## What to do
Restate word for word the entries below, starting with the line with "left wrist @" and continuing through the line with "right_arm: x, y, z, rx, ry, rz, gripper". Include both of those lines and no others.

*** Opening of Records supplied ***

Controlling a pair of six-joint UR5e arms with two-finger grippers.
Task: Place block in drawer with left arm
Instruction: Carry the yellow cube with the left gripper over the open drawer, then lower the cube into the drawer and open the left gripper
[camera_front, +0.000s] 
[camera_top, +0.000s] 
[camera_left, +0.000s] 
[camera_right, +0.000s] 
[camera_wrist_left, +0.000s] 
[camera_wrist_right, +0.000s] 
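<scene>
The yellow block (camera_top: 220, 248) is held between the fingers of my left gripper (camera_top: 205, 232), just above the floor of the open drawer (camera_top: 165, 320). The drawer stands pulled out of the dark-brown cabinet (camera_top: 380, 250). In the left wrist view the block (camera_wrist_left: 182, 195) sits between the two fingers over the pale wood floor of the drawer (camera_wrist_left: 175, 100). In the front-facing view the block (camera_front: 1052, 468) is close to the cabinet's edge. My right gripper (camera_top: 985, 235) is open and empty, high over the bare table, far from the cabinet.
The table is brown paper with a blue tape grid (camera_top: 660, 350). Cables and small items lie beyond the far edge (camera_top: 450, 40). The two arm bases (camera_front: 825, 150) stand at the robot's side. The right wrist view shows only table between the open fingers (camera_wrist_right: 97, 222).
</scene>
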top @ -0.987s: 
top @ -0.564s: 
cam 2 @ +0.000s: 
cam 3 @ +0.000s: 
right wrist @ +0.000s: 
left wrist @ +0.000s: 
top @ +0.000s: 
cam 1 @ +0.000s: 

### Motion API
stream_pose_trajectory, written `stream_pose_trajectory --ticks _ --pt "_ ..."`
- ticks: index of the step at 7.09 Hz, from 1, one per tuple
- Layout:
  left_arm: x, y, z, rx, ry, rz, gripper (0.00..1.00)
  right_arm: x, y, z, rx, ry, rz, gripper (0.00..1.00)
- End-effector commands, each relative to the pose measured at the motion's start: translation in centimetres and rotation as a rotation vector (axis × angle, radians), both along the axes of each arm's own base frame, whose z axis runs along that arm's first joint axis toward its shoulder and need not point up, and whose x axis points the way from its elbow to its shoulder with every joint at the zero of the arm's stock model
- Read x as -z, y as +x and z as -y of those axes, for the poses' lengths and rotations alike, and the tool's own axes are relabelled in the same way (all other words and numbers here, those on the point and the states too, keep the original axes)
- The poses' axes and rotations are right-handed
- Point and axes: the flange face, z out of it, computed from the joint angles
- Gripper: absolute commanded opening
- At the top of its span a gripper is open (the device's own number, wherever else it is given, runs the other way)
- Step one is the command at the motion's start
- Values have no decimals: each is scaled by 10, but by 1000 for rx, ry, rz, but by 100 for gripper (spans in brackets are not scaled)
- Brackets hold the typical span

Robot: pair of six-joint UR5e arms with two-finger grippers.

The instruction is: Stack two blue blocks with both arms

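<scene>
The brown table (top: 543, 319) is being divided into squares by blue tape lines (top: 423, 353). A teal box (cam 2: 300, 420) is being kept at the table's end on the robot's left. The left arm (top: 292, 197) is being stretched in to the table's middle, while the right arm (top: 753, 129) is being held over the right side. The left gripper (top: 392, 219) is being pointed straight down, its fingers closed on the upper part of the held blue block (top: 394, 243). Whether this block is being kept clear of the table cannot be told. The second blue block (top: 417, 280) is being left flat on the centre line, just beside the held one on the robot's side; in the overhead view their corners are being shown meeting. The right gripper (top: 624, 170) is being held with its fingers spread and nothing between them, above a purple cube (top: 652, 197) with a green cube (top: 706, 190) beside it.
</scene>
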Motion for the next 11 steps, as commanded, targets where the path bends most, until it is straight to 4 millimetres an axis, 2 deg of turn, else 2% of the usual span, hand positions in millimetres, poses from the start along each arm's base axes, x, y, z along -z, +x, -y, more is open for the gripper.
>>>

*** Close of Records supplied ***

## Written solution
left wrist @ +0.000s: 
top @ +0.000s: 
cam 1 @ +0.000s: 

### Motion API
stream_pose_trajectory, written `stream_pose_trajectory --ticks _ --pt "_ ..."`
- ticks: index of the step at 7.09 Hz, from 1, one per tuple
- Layout:
  left_arm: x, y, z, rx, ry, rz, gripper (0.00..1.00)
  right_arm: x, y, z, rx, ry, rz, gripper (0.00..1.00)

No more output is required for the exercise.